Figure 1. Defining the immune landscape of term decidua.

(A) Experimental design: CD45+ leukocytes were isolated from maternal blood and decidua from term cesarean deliveries (n = 4). Single-cell suspensions of decidual leukocytes and matched PBMCs were subjected to gene expression profiling using 10× 3′ single-cell gene expression protocol (scRNA-seq).

Additionally, sorted decidual and peripheral T cells were surface stained with DNA oligo-tagged antibodies and hashing antibodies and subjected to 5′ gene expression and TCR on the 10x platform (n = 5). Finally, the frequency, phenotype, and function of various immune cells were assayed using flow cytometry.

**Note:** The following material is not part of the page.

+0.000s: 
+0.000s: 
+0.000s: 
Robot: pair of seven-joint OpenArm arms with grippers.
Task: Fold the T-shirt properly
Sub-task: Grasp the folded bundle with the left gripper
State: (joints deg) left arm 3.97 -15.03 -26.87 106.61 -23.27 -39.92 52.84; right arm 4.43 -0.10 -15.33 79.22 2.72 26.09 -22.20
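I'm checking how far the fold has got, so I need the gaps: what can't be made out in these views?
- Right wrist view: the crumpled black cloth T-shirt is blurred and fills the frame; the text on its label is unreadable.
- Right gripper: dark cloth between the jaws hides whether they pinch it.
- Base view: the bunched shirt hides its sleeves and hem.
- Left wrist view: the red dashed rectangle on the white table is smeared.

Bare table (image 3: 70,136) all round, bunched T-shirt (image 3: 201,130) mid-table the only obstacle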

(B) Uniform Manifold Approximation and Projection (UMAP) of 12,698 CD45+ decidual leukocytes from four donors.

(C) Violin plots showing log-transformed normalized expression levels of major cell-type determining markers identified using Seurat.

(D) Stacked bar graph comparing frequencies of major immune cell types in term decidua (n = 62) using multiparameter flow cytometry. Error bars represent the mean and standard error of the mean (SEM).

(E) Changes in frequencies of major immune cell subsets in the decidua based on scRNA-seq obtained from first-trimester (T1, weeks 6–12) decidua⁹ integrated with week 37 (T3) data generated in this study.

(F) Feature plots comparing expression of transcription factors, surface markers, and cytokines associated with immune activation at T3 relative to T1.